In 2008, JILA scientist Gayler Harford and Fellow Andrew Hamilton began investigating the structures formed by ordinary matter (baryons) and dark matter by the time the early Universe became transparent to light, which occurred 12.7 billion years ago—or about a billion years after the Big Bang. Harford analyzed a high-resolution cosmological simulation developed by Nickolay Gnedin of Fermilab. She has made some surprising discoveries.
Harford discovered that ordinary matter formed filaments connecting the largest galaxies. These filaments functioned as superhighways that not only routed gas to the monster black holes growing inside each galaxy, but also supplied the raw materials for billions and billions of stars. The long filaments often linked together strings of galaxies that were already decoupled from dark matter. Dark matter was found along the filaments, but concentrated somewhat irregularly into globular shapes in distinctly different locations from nascent galaxies.

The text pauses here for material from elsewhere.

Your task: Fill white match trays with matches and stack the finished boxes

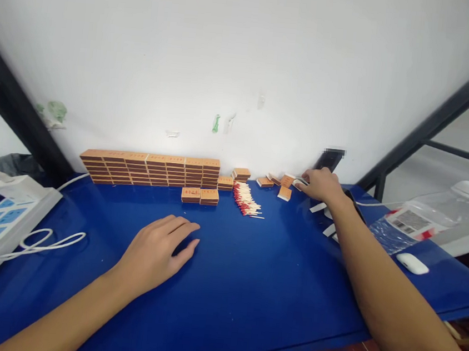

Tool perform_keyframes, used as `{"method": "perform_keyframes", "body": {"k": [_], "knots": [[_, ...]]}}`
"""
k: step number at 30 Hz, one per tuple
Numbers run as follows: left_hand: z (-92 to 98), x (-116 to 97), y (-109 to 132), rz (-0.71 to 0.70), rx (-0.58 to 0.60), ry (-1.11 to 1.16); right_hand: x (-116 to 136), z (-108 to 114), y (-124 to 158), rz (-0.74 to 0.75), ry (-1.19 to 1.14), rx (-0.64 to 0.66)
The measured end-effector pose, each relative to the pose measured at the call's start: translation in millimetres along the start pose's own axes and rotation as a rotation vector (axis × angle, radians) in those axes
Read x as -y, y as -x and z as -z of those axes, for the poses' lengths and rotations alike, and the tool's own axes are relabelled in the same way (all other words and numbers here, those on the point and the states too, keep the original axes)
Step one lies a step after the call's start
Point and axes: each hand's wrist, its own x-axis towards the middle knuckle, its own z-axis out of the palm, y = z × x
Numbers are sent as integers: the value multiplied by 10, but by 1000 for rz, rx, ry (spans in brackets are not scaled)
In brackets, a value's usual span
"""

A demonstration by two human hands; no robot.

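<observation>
My left hand (160, 248) lies on the blue tabletop with its fingers stretched forward and the thumb apart, holding nothing. In front of it stand two short stacks of matchboxes (200, 196). A long wall of stacked matchboxes (146, 171) runs along the back. To the right of the stacks is a heap of red-tipped matches (244, 199). My right hand (321, 183) reaches to the back right, its fingers curled at a small pale, dark-edged piece I cannot make out. Several loose matchboxes (285, 193) lie just left of it. Behind it a dark phone-like object (330, 159) leans against the wall.
A white power strip (2, 229) with cables sits at the left. Under my right forearm lie white strips (329, 230). A clear plastic bottle (418, 222) and a white rounded case (412, 264) are at the right. Black metal posts (445, 117) flank the blue table (241, 304).
</observation>
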Motion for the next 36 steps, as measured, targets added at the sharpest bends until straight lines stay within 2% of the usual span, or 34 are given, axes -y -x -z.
{"method": "perform_keyframes", "body": {"k": [3,6,8,11,13,14,16,18,20,22,24,26,28,29,32,36], "knots": [[-6,7,-2,-3,15,3,88,-112,-13,5,19,47],[-6,12,-2,0,20,9,89,-84,-6,-3,20,86],[-2,12,-2,-1,18,13,41,68,25,-21,24,81],[2,4,-2,6,10,15,61,469,191,-26,-11,34],[4,-9,-5,23,6,24,266,744,433,104,-205,-9],[7,-17,-8,34,4,34,440,849,594,245,-338,-5],[15,-36,-16,57,13,69,888,958,965,589,-546,98],[28,-55,-25,75,48,105,1355,944,1322,839,-584,229],[36,-70,-30,71,94,128,1695,870,1567,924,-567,306],[34,-76,-29,52,130,132,1821,798,1642,978,-595,354],[20,-73,-21,41,156,122,1745,748,1554,955,-653,339],[3,-64,-12,44,181,107,1549,699,1362,870,-655,243],[-8,-54,-9,48,195,101,1336,625,1144,752,-549,112],[-10,-51,-11,50,190,103,1247,577,1047,694,-493,88],[1,-59,-30,55,169,119,1099,426,859,623,-425,152],[15,-98,-44,38,249,145,1110,321,810,636,-446,182]]}}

Harford’s analyses suggested that the properties of the gas entrained in the filaments were far more important in determining the structure of the filamentous superhighways than any nearby dark matter. The gas hitchhiking along the filaments appeared to be far more important than dark matter in determining whether an emerging galaxy could pull in enough gas to form stars.
In fact, simulated galaxies that were not connected to filaments may not have been able to accumulate enough gas to form stars. These galaxies may not have been detected because they would not be luminous. It is possible that some of these dark galaxies may be found near our own Milky Way galaxy, which is predicted to have more satellite galaxies than have ever been found.

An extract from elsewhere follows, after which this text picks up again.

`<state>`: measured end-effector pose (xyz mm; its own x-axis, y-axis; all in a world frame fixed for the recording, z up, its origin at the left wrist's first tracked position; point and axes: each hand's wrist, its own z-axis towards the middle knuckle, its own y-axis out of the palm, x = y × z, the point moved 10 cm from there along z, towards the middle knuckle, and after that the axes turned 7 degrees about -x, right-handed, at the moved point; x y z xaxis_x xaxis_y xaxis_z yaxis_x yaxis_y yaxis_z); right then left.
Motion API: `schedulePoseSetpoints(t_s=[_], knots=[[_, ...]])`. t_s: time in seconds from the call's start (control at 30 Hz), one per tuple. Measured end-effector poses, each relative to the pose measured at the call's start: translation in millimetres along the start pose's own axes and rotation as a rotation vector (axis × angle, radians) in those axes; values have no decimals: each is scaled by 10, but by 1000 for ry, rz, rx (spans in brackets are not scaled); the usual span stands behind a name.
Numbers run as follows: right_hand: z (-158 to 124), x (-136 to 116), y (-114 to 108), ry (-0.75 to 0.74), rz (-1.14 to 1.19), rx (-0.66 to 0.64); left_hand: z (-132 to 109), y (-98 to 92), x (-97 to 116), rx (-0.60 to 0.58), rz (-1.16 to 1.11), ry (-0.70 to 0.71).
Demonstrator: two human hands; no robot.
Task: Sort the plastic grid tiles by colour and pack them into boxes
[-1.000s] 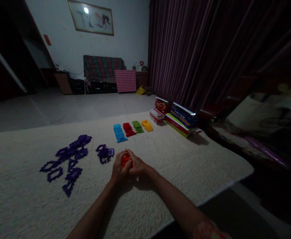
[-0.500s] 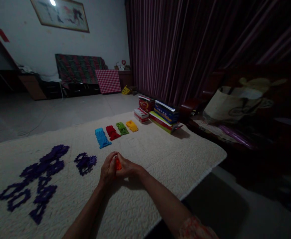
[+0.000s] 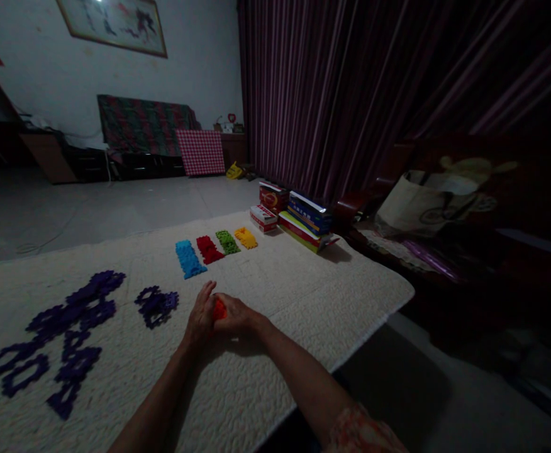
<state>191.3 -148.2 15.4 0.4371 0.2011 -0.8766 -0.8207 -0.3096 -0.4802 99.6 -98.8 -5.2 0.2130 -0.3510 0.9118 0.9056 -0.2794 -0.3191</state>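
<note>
My right hand (image 3: 236,314) is curled around a small bunch of orange notched plastic pieces (image 3: 219,309). Against their left side presses my left hand (image 3: 200,319), its fingers fairly straight and tipped upward. Both hands partly cover the pieces, so their number is hidden. Just left of my hands lies a small heap of purple notched pieces (image 3: 156,306). Farther left, a larger spread of purple pieces (image 3: 80,314) covers part of the quilted cover. Beyond my hands, blue pieces (image 3: 189,258), red pieces (image 3: 209,250), green pieces (image 3: 228,242) and yellow pieces (image 3: 246,238) lie in a row of separate groups.
Cardboard boxes, including a blue box (image 3: 309,212) and a white-red box (image 3: 263,218), stand at the far right of the cream quilted cover (image 3: 304,296). A chair with a canvas bag (image 3: 410,204) is to the right. Purple curtains (image 3: 304,94) hang behind.
My left hand's fingers have straightened and lifted away from the right fingers they were folded against. The orange pieces remain between my hands. The whole view has shifted slightly.
</note>
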Motion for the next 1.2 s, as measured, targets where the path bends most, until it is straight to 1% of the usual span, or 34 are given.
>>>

To learn more about dark galaxies and the gaseous filaments linking luminous galaxies, Harford is now studying the development of filaments and galaxies during the several hundred years before the Universe became transparent to light. She wonders whether the dark galaxies could be detected in observations of Lyman-alpha radiation in the early Universe. She is also working on a theory to explain how ordinary matter and dark matter separated from one another so early in the history of galaxy formation.